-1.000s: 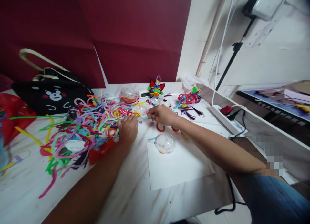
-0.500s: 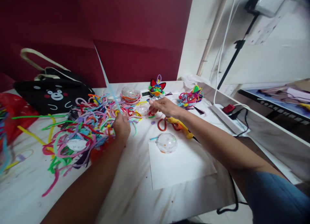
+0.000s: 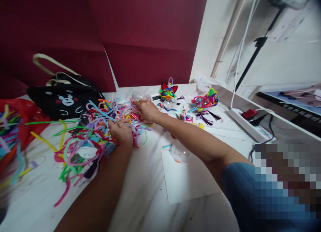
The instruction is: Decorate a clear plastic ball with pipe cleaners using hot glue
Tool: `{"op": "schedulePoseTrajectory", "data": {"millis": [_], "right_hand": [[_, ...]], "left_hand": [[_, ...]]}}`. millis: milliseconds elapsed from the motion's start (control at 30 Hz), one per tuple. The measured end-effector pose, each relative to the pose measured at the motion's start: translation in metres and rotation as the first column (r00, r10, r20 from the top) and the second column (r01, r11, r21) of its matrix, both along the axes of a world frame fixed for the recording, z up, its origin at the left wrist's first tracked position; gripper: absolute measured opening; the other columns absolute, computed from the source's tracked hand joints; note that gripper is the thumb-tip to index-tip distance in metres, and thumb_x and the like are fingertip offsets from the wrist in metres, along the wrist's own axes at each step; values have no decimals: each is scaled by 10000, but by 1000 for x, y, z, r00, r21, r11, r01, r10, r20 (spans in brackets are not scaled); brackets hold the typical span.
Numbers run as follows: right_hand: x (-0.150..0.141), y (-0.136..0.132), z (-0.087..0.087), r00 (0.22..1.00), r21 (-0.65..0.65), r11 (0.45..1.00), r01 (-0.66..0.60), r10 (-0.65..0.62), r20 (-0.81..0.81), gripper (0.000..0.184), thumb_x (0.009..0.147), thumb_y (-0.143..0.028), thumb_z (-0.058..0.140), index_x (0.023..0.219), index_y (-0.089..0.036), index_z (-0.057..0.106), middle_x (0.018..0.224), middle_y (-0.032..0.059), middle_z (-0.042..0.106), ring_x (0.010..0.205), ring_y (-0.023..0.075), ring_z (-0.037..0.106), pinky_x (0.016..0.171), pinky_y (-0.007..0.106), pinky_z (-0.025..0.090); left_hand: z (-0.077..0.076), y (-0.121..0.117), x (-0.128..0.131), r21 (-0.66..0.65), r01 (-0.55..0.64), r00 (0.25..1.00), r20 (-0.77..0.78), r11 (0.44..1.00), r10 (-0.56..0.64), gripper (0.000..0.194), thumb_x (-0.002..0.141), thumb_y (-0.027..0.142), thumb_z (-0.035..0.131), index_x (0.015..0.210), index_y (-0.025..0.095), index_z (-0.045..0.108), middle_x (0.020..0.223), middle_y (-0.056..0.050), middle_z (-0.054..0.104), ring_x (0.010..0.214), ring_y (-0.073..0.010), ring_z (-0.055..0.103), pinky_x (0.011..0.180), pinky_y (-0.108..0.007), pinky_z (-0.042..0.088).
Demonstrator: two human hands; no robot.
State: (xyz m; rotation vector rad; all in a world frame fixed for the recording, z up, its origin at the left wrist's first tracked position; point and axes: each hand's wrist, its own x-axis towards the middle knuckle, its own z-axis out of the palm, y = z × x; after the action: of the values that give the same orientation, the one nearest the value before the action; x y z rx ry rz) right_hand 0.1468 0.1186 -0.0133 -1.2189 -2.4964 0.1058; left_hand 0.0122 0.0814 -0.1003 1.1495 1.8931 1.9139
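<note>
My left hand (image 3: 121, 131) rests on a tangled heap of coloured pipe cleaners (image 3: 84, 133), fingers apart. A light blue pipe cleaner (image 3: 102, 110) lies across the heap just beyond it. My right hand (image 3: 147, 110) reaches to the heap's back right edge, its fingers stretched and partly lost among the strands. Behind its fingertips sits a clear plastic ball (image 3: 141, 95). Closer to me, a clear plastic dome (image 3: 180, 154) with small coloured bits lies on a white sheet (image 3: 190, 185), partly behind my right forearm.
At the back stand two colourful pipe-cleaner figures, one red-eared (image 3: 168, 91) and one with tassels (image 3: 205, 101), near a small digital timer (image 3: 155, 97). A black bag (image 3: 65, 100) and red plastic bag (image 3: 30, 116) are left. A power strip (image 3: 252, 126) lies right.
My left hand has let go of the light blue pipe cleaner, which now lies on the heap. My right hand has moved left, from the clear plastic piece onto the heap.
</note>
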Motion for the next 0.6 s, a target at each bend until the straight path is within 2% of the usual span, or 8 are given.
{"op": "schedulePoseTrajectory", "data": {"millis": [100, 233, 333, 433, 600], "right_hand": [[-23, 13, -1, 1000, 33, 999, 4, -4, -17, 363, 961, -174, 427, 1305, -170, 546, 1334, 145, 588, 1198, 248, 563, 1001, 375, 427], [-38, 29, -5, 1000, -16, 999, 28, -28, -14, 250, 911, -119, 467, 1057, -116, 669, 1113, 179, 696, 1037, 272, 650, 896, 365, 478], [-34, 33, -5, 995, -22, 998, 61, -62, -75, 231, 895, -113, 486, 1029, -112, 674, 1074, 188, 709, 1024, 281, 653, 880, 354, 475], [-23, 33, 1, 976, -12, 994, 106, -106, -188, 253, 940, -155, 437, 1065, -126, 655, 1078, 171, 711, 1036, 266, 646, 901, 346, 461], [-6, 31, 18, 904, -25, 984, 176, -172, -390, 268, 999, -217, 371, 1027, -145, 627, 999, 88, 721, 955, 172, 661, 877, 272, 469]], "left_hand": [[1, 0, 0, -8, 3, 999, 32, 1000, -3, 431, 928, 260, 299, 1339, 137, 342, 882, -115, 716, 470, -155, 585, 447, -285, 467], [-1, 1, -2, -13, 16, 999, 45, 1000, -16, 564, 885, 186, 285, 1443, 132, 226, 981, -146, 711, 487, -168, 613, 422, -296, 471], [-4, 3, -3, -11, 15, 1000, 28, 1000, -14, 621, 858, 139, 272, 1470, 140, 161, 1034, -162, 700, 496, -167, 626, 386, -282, 451], [-9, 6, -6, -6, 8, 1000, -25, 1000, -8, 638, 863, 133, 263, 1482, 153, 113, 1075, -177, 686, 534, -175, 654, 394, -284, 471], [-21, 10, -14, 6, 48, 971, -234, 999, -45, 637, 911, 145, 223, 1491, 118, -40, 1020, -185, 690, 549, -200, 669, 497, -350, 553]]}}
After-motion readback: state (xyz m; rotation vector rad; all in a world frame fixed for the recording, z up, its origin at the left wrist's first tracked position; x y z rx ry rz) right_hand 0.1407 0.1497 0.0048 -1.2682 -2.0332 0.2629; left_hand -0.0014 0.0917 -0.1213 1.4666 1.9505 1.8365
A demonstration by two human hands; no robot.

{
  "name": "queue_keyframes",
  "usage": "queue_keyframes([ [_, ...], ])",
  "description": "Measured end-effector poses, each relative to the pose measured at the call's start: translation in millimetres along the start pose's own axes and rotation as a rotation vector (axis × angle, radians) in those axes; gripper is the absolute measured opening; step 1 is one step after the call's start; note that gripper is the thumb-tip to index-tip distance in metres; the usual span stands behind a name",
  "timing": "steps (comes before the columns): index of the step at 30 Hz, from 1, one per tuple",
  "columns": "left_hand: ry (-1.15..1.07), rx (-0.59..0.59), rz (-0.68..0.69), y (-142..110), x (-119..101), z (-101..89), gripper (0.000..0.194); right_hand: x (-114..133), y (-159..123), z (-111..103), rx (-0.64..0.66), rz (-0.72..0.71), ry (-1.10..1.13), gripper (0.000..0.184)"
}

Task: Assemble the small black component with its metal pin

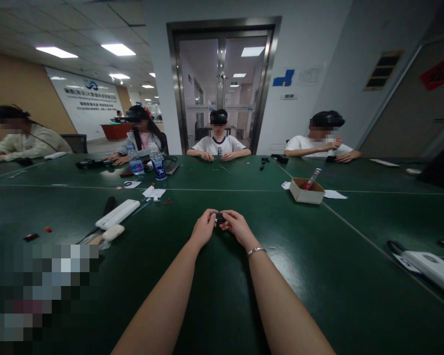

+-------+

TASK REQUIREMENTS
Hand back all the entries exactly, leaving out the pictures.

REPLY
-1.000s: 
-0.500s: 
+0.000s: 
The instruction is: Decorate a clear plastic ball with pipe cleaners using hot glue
Tool: `{"op": "schedulePoseTrajectory", "data": {"millis": [_], "right_hand": [[_, ...]], "left_hand": [[_, ...]]}}`. millis: milliseconds elapsed from the motion's start (control at 30 Hz), one per tuple. The measured end-effector pose, each relative to the pose measured at the motion's start: translation in metres and rotation as the first column (r00, r10, r20 from the top) and the second column (r01, r11, r21) of its matrix, both along the axes of a world frame fixed for the recording, z up, its origin at the left wrist's first tracked position; gripper: absolute measured opening; the other columns absolute, computed from the source's tracked hand joints; note that gripper is the thumb-tip to index-tip distance in metres, and thumb_x and the like are fingertip offsets from the wrist in metres, along the wrist's own axes at each step; values have no decimals: each is scaled by 10000, but by 1000 for x, y, z, r00, r21, r11, r01, r10, r20 (spans in brackets are not scaled); brackets hold the typical span.
Numbers run as follows: right_hand: x (-0.150..0.141), y (-0.136..0.132), z (-0.087..0.087), r00 (0.22..1.00), r21 (-0.65..0.65), r11 (0.45..1.00), r01 (-0.66..0.60), r10 (-0.65..0.62), r20 (-0.81..0.81), gripper (0.000..0.184), thumb_x (0.009..0.147), thumb_y (-0.143..0.028), thumb_z (-0.058..0.140), index_x (0.023..0.219), index_y (-0.089..0.036), index_z (-0.057..0.106), middle_x (0.018..0.224), middle_y (-0.032..0.059), middle_z (-0.042..0.106), ring_x (0.010..0.205), ring_y (-0.023..0.075), ring_z (-0.037..0.106), pinky_x (0.016..0.171), pinky_y (-0.007..0.106), pinky_z (-0.025..0.090); left_hand: z (-0.077..0.076), y (-0.121..0.117), x (-0.128..0.131), r21 (-0.66..0.65), r01 (-0.55..0.64), r00 (0.25..1.00), r20 (-0.77..0.78), r11 (0.44..1.00), r10 (-0.56..0.64), gripper (0.000..0.194), thumb_x (-0.002..0.141), thumb_y (-0.027..0.142), thumb_z (-0.035..0.131), index_x (0.015..0.210), index_y (-0.025..0.095), index_z (-0.045..0.108), middle_x (0.020..0.223), middle_y (-0.056..0.050), middle_z (-0.054..0.104), ring_x (0.010..0.214), ring_y (-0.073..0.010), ring_z (-0.055..0.103), pinky_x (0.011..0.180), pinky_y (-0.108..0.007), pinky_z (-0.042..0.088).
Demonstrator: two human hands; no robot.
State: (xyz m; rotation vector rad; all in a world frame fixed for the recording, z up, its origin at the left wrist's first tracked position; point and axes: each hand's wrist, its own x-axis towards the middle knuckle, its own z-axis out of the palm, y = z × x; after the action: of the values that give the same orientation, the one nearest the value before the action; x y z rx ry rz) right_hand 0.1468 0.1186 -0.0133 -1.2189 -2.4964 0.1058; left_hand 0.0122 0.0814 -0.1003 1.1495 1.8931 1.9139
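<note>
My left hand (image 3: 121, 131) rests on a tangled heap of coloured pipe cleaners (image 3: 84, 133), fingers apart. A light blue pipe cleaner (image 3: 102, 110) lies across the heap just beyond it. My right hand (image 3: 147, 110) reaches to the heap's back right edge, its fingers stretched and partly lost among the strands. Behind its fingertips sits a clear plastic ball (image 3: 141, 95). Closer to me, a clear plastic dome (image 3: 180, 154) with small coloured bits lies on a white sheet (image 3: 190, 185), partly behind my right forearm.
At the back stand two colourful pipe-cleaner figures, one red-eared (image 3: 168, 91) and one with tassels (image 3: 205, 101), near a small digital timer (image 3: 155, 97). A black bag (image 3: 65, 100) and red plastic bag (image 3: 30, 116) are left. A power strip (image 3: 252, 126) lies right.
My left hand has let go of the light blue pipe cleaner, which now lies on the heap. My right hand has moved left, from the clear plastic piece onto the heap.
</note>
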Motion for the next 0.6 s, a target at each bend until the straight path is within 2% of the usual span, or 8 are given.
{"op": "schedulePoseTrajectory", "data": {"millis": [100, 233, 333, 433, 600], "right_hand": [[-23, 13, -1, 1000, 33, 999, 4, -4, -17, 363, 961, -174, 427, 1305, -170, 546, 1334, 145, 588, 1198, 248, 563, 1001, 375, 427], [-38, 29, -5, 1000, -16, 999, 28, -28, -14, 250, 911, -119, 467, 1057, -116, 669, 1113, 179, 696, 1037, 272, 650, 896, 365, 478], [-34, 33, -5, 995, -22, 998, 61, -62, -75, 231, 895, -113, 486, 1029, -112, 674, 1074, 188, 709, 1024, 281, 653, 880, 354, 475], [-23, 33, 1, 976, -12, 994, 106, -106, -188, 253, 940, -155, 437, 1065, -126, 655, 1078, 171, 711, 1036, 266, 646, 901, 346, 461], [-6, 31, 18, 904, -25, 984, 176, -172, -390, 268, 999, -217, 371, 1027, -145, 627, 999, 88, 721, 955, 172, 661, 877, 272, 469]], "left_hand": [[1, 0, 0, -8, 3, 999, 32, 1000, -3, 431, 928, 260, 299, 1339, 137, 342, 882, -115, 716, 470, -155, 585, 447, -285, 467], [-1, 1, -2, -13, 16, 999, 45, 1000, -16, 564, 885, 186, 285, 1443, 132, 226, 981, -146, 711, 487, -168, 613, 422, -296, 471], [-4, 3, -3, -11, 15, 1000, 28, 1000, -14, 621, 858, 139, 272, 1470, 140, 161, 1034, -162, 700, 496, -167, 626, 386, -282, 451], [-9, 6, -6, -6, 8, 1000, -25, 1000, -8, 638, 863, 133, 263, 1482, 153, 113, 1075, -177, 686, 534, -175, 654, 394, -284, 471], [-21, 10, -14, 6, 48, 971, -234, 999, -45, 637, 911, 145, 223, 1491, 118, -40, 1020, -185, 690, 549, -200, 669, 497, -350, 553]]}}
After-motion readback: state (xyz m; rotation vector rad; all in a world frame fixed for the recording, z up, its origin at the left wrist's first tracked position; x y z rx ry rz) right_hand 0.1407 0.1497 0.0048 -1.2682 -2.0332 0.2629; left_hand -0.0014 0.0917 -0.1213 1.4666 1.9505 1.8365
A demonstration by two human hands; no robot.

{
  "name": "queue_keyframes",
  "usage": "queue_keyframes([ [_, ...], ])",
  "description": "Measured end-effector poses, each relative to the pose measured at the call's start: translation in millimetres along the start pose's own axes and rotation as a rotation vector (axis × angle, radians) in those axes; gripper is the absolute measured opening; step 1 is one step after the call's start; note that gripper is the thumb-tip to index-tip distance in metres; the usual span stands behind a name",
  "timing": "steps (comes before the columns): index of the step at 30 Hz, from 1, one per tuple",
  "columns": "left_hand: ry (-1.15..1.07), rx (-0.59..0.59), rz (-0.68..0.69), y (-142..110), x (-119..101), z (-101..89), gripper (0.000..0.194); right_hand: x (-114..133), y (-159..123), z (-111..103), rx (-0.64..0.66), rz (-0.72..0.71), ry (-1.10..1.13), gripper (0.000..0.184)"
}

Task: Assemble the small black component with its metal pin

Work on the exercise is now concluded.